À ce jour, la République tchèque a déjà déboursé plus de 315 millions d’euros (7 milliards de couronnes tchèques) pour ce programme. Un dernier versement de 45 millions d’euros devait encore être effectué cette année. Désormais, tout est suspendu.
C’est une décision lourde, prise à contrecœur, après des mois d’échanges techniques et politiques. La ministre de la Défense Jana Černochová l’a confirmé au gouvernement : “Nous avons signalé au fabricant des problèmes graves. Des discussions ont été engagées avec mon homologue française.” Le ton est diplomatique, mais l’avertissement est clair.
Des performances techniques très en deçà des attentes
Le CAESAR 8×8 devait offrir une avancée majeure à l’artillerie tchèque : portée accrue, précision, interopérabilité OTAN. Sur le papier, le système pouvait frapper à 40 km, manœuvrer rapidement, et s’intégrer au commandement numérique Adler III.
La réalité est tout autre. Lors des essais, deux prototypes ont été testés sur les polygones militaires tchèques.

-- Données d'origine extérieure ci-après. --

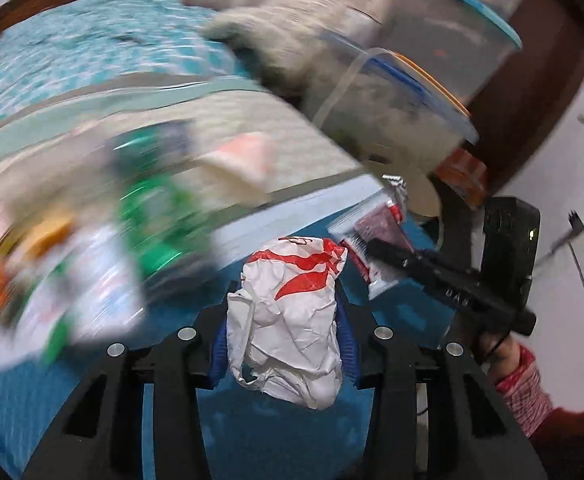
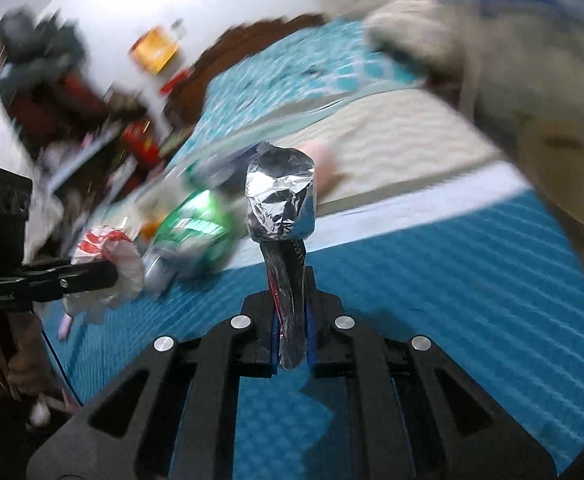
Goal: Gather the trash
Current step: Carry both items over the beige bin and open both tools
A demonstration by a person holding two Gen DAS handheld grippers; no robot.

Le résultat est jugé insuffisant :
- Portée maximale non atteinte en mode MRSI (frappe simultanée de plusieurs obus sur une même cible à distance),
- Absence de données balistiques fournies par Nexter, empêchant l’intégration avec le système Adler III,
- Incompatibilité des obus tchèques, faute de documentation technique sur les interactions entre le canon et la munition.
Un officier confie sous couvert d’anonymat : “Sans ces données, le système ne peut pas fonctionner avec nos munitions. Il est inutilisable. Et on ignore même s’il respecte les standards OTAN.”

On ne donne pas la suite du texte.